Purpose: : To determine the effect of the heat shock response (HSR) on the folding of P23H and WT rhodopsin.

Methods: : To assess the effect of different heat shock inducers (HSIs) on rhodopsin yields, WT and P23H opsins were expressed separately in tetracycline-inducible stable HEK293 cell lines. The optimum dose of two HSIs, celastrol and geldanamycin, for increasing opsin yield was determined by administering these inducers to the cells in various concentrations. The cellular levels of Hsp70 were determined by western blots. The optimum dose of each inducer was then added to confluent plates of the cells. After 48 hours of incubation, the folded protein was immunoaffinity-purified and quantitated by UV-visible spectroscopy.

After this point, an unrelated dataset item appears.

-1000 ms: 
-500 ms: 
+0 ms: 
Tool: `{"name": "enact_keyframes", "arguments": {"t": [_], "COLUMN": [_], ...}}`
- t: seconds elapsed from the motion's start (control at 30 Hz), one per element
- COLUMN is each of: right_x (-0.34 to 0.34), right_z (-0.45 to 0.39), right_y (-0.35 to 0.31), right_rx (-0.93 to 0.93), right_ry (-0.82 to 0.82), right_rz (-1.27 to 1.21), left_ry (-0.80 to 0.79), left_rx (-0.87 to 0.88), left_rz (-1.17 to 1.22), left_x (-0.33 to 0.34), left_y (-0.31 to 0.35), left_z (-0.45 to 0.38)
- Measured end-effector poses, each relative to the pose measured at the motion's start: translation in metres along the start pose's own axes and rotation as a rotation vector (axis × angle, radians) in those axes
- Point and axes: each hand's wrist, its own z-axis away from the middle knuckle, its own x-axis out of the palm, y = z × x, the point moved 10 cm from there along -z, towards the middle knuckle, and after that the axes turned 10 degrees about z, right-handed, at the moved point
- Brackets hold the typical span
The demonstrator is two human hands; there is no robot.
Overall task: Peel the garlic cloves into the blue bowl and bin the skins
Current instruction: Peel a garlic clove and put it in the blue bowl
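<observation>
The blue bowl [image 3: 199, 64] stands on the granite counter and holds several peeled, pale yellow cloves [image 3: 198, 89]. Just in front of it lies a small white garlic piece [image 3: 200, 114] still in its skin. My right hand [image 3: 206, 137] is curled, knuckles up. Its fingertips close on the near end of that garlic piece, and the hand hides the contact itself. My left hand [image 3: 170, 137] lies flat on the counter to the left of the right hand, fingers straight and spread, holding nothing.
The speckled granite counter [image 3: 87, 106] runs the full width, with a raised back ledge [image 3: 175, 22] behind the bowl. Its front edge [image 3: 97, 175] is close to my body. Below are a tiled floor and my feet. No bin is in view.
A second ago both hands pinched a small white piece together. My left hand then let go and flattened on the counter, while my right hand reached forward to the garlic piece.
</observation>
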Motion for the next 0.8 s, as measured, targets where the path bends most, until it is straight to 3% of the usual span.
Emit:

Results: : The HSIs increased the levels of Hsp70 in the cells. The presence of celastrol increased Hsp70 levels by 20%; geldanamycin increased Hsp70 levels by 60%. Total opsin levels for both P23H and WT opsin increased with increasing HSI concentrations. Addition of geldanamycin increased WT opsin levels by 15-20% while P23H opsin levels increased by 45-50%. When assessed for its effect on folded rhodopsin, addition of geldanamycin increased folded WT rhodopsin levels by 10%. In sharp contrast, P23H rhodopsin levels increased by 40% in the presence of geldanamycin. Addition of celastrol increased total opsin levels to 10% and 40% for WT and P23H, respectively. Celastrol increased the levels of folded WT rhodopsin by only 5%. In the case of P23H, celastrol increased folded rhodopsin levels by 35% above the placebo controls.

Conclusions: : Our data demonstrate that induction of the HSR by small molecules increases the yields of folded P23H rhodopsin. The effect of HSIs appears to be more selective for mutant P23H than for WT rhodopsin. This increase of folded rhodopsin may help ameliorate misfolding-related retinitis pigmentosa.